The result is "Animal Heart," due Tuesday (Feb. 11) via The End Records, an album that melds elements of Persson's previous projects with a sound that's more distinct and worth calling her own, courtesy of producer Eric D. Johnson (The Fruit Bats, The Shins). The title track (and lead single) has a modern electro-pop sheen, uptempo numbers "Clip Your Wings" and "Food For The Beast" have a Nile Rodgers-inspired disco stomp, and Persson's longtime love of country works its way into world-weary bar ballad "The Grand Destruction Game." It lands somewhere between the alt-country leanings of her latter Cardigans work and the more theatrical moments of her two A Camp albums (the second, "Colonia," was released in 2008.)
And then there's the sweetly soaring "Dreaming Of Houses" finds Persson pining for a new place to call home (originally from small-town Sweden, she now resides in Harlem). "I was so close to moving to Portland," Persson says of writing "Animal Heart" with Johnson in Oregon's hipster mecca. "It's probably the only other place I could live.

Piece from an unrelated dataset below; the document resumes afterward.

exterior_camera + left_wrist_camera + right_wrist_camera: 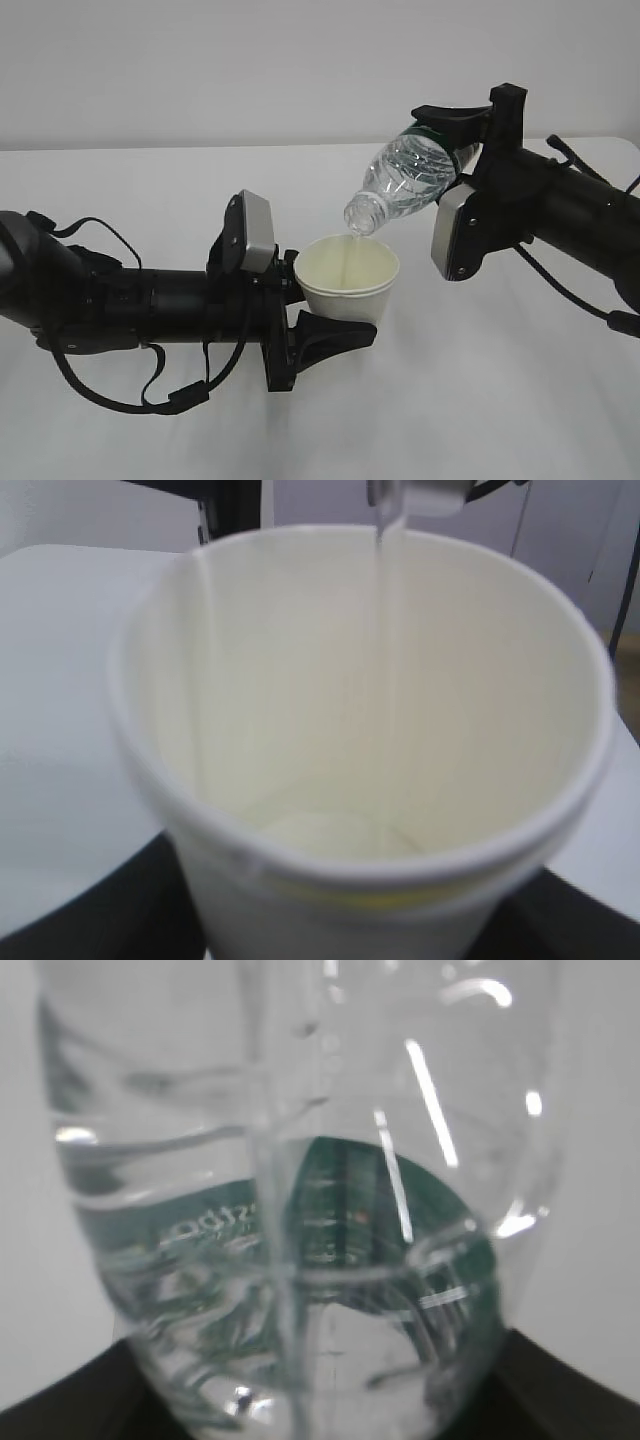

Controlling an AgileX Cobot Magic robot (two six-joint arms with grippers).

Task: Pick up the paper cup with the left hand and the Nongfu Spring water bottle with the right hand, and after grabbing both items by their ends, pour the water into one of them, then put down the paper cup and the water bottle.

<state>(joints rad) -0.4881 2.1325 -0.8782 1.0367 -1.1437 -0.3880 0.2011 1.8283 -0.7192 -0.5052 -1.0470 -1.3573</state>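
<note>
Pouring stage: the left hand has its jaws closed round the lower wall of the paper cup, while the right hand clamps the base end of the tilted water bottle, whose neck hangs just above the cup's rim as a thin stream of water falls in. The cup is light, thin-walled and easily crushed, growing heavier as it fills; the ribbed bottle is springy and likely slippery, so both want a firm, gentle hold low down. Beneath both grippers lies a bare white table against a plain pale wall.

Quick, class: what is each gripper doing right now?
Left gripper: jaws closed on the paper cup, held upright.
Right gripper: jaws closed on the water bottle, tilted mouth-down over the cup.
</note>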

Everyone's fucking nice, unlike Brooklyn hipsters. I seriously think that everybody is pretty happy. If you could measure the happiness or the suicide rate or whatever, it must be remarkable. I spent so much time talking to strangers in the streets and I was like, 'I want to be their friend.' If it hadn't been so far away from Europe I would totally live there. I saw so many houses and I was like, 'I could have three of these if I sold my house in New York.' I don't even want to think about it, I get depressed."
"Animal Heart" is the first release from The End as part of the label's new deal with Warner's Alternative Distribution Alliance, following a longtime relationship with Sony's RED. It's an unlikely place for Persson's music, with a roster that consists largely of hard-rock acts like Danzig, Funeral For A Friend, FEAR and HIM. But the singer was charmed by the boutique label's welcoming offices in Bushwick, Brooklyn, and its more recent work with artists like Badly Drawn Boy and Petula Clark.

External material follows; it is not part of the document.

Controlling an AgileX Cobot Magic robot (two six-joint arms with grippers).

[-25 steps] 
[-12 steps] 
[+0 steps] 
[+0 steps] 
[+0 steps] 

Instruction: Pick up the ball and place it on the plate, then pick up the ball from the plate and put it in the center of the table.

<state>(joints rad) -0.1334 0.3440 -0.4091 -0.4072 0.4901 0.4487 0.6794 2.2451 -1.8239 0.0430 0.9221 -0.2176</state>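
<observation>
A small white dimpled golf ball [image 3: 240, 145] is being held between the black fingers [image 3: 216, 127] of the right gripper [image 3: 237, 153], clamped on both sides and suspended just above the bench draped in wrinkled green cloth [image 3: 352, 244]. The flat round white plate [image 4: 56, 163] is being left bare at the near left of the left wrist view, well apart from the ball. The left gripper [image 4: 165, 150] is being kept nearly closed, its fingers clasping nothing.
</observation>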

"I really felt that I should not be on a major here, because I am sort of the typical artist who would be dropped if I didn't make a Billboard No. 1 in a week," Persson says frankly. "I really like longevity, and that's what I wanted to establish."
That longevity has also extended to The Cardigans, which formed in the earlys 90's when Persson was still a teenager and released six studio albums. Following a five-year hiatus, the group's still-intact lineup played 1998's "Gran Turismo" in its entirety at Sweden's Holfstred Festival and several other festivals across Scandinavia in 2012. "Our only job was to play really great, and we really did – we played better than ever," she recalls. "Plus we all had different lives and families now, so for us it's like going on vacation together on tour."

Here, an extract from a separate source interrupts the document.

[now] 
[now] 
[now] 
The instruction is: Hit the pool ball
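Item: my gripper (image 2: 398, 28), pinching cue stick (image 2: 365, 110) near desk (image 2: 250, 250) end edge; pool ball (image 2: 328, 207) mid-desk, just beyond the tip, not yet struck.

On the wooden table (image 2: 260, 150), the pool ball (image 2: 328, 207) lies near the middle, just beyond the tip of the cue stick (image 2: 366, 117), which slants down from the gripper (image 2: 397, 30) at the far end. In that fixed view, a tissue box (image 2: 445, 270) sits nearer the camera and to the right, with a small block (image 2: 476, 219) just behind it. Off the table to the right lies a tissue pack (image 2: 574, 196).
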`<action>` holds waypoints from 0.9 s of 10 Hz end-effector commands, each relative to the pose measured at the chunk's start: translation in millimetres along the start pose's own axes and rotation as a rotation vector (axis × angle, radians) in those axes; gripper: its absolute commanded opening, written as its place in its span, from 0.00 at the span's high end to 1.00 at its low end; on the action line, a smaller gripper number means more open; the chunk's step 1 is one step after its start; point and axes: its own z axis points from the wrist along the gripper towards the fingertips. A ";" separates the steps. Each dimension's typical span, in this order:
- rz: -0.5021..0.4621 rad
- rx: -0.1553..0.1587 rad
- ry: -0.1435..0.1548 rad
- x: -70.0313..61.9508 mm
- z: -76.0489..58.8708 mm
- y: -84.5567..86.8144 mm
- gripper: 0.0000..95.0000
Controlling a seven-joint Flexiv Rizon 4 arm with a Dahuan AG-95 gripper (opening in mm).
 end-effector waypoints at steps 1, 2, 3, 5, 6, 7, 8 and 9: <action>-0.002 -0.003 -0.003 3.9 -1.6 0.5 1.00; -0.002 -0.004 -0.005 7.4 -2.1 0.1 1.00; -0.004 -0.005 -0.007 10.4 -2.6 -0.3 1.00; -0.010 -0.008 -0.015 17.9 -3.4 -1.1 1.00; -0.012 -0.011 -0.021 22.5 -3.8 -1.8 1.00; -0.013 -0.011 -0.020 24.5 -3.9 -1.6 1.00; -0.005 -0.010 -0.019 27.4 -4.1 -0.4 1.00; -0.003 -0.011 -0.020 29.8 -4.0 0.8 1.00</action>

The Cardigans haven't released an album since 2005's "Super Extra Gravity," and its long-awaited follow-up may still be in the cards. "We're in a little bit of 'I'll do anything, just as long as we can do things together' period. And we haven't even touched the subject of, 'Eventually we would make another record,' but I think we would want that. It's really fun to do greatest hits things, since there's nothing else, but I think if we continue having this much fun we would like to make another record, because we like to create new things."
Persson will play New York's Mercury Lounge February 19, before announcing a proper U.S. tour later this spring. But if you'd like to hear her sing outside a concert setting, you might have some luck at a karaoke bar – even if you don't physically recognize her. "I went with a bunch of film industry people to one of the places in Chinatown and I didn't sing a Cardigans song – though I've sang my own songs in karaoke places – I sang 'We Are The World,'" Persson says of a recent outing. "And there was this really grumpy person in the bar and she sort of gave me shit for 'trying to sound like the girl from the Cardigans.' That I was posing. And I was like, 'I know, that's what they say.' She thought I had adopted a shtick with my way of singing. It was really funny."